- **Requirement**
Pictures stay out of the copy. Retype exactly the lines below from the one with "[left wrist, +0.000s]" through the one with "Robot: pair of".

(Stored data)

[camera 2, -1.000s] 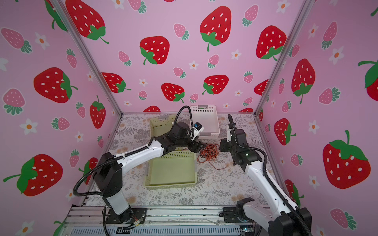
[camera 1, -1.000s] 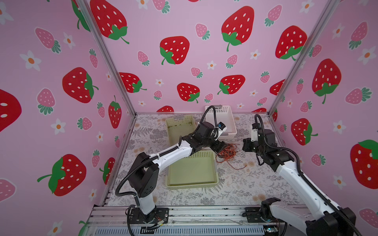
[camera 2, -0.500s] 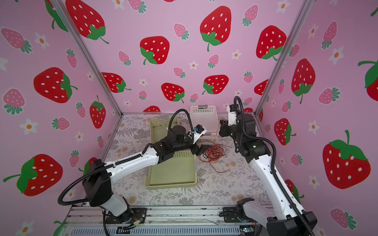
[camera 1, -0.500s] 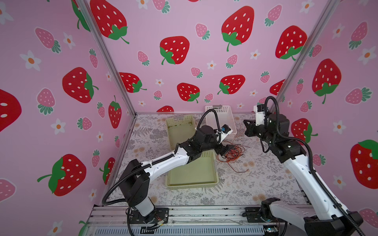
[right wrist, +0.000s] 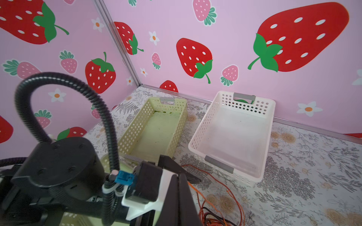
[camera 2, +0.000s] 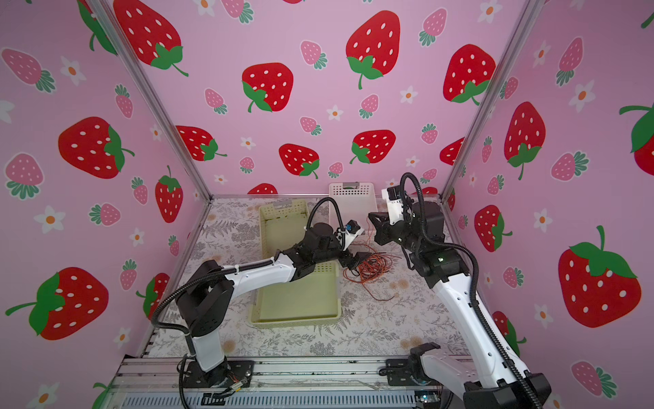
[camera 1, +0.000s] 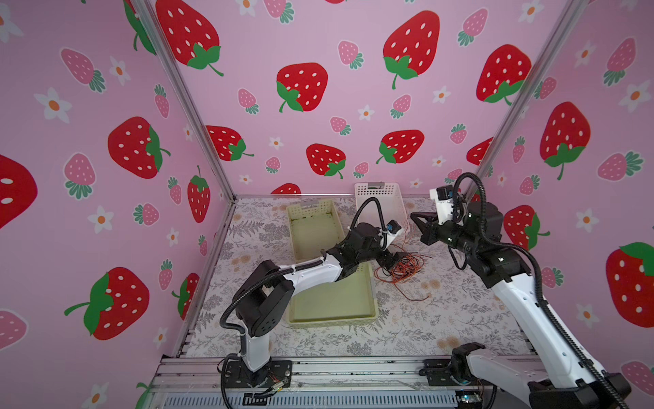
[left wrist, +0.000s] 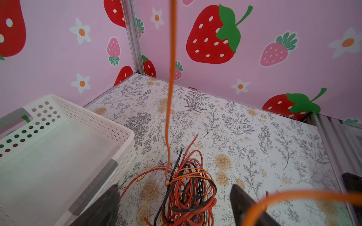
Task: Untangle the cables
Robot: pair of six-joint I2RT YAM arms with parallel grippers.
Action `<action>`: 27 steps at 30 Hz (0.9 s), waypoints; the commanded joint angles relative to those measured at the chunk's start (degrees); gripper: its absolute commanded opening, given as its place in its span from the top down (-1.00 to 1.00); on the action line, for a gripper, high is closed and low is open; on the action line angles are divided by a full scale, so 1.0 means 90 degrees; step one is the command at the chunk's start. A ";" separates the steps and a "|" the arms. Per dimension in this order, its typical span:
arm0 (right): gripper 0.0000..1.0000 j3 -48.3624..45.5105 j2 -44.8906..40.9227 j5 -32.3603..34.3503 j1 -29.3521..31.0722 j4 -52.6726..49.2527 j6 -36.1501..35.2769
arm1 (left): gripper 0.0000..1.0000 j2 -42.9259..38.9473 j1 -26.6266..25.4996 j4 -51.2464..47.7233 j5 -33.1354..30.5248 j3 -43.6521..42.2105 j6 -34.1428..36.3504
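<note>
**A:** Where are the cables?

**B:** The cables point(camera 1: 401, 267) are heaped in one orange, red and black tangle on the table point(camera 1: 442, 318). The heap lies just beside the far right corner of the yellow tray point(camera 1: 332, 318) and in front of the white basket point(camera 1: 380, 191). One loose end trails off it toward the front of the table.

**A:** And your left fingers?

**B:** My left fingers point(left wrist: 103, 209) are low over the heap and spread wide, one on each side of it. They grip nothing, and the tangle sits in the gap between them. A blurred orange loop hangs close to my left wrist camera, and I cannot tell where it leads.

**A:** The right?

**B:** My right fingers point(camera 1: 421, 221) are pressed together, up in the air to the right of the heap and near the basket's front right corner. An orange strand point(left wrist: 170, 97) rises straight out of the tangle and out of my left wrist view. In a top view a thin orange line runs up to the tips of my right fingers, so they have it pinched.
</note>
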 commanded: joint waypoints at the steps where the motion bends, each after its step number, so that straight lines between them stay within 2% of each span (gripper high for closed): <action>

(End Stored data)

- **Answer space**
[left wrist, +0.000s] 
Task: Untangle the cables
Robot: pair of six-joint I2RT YAM arms with parallel grippers.

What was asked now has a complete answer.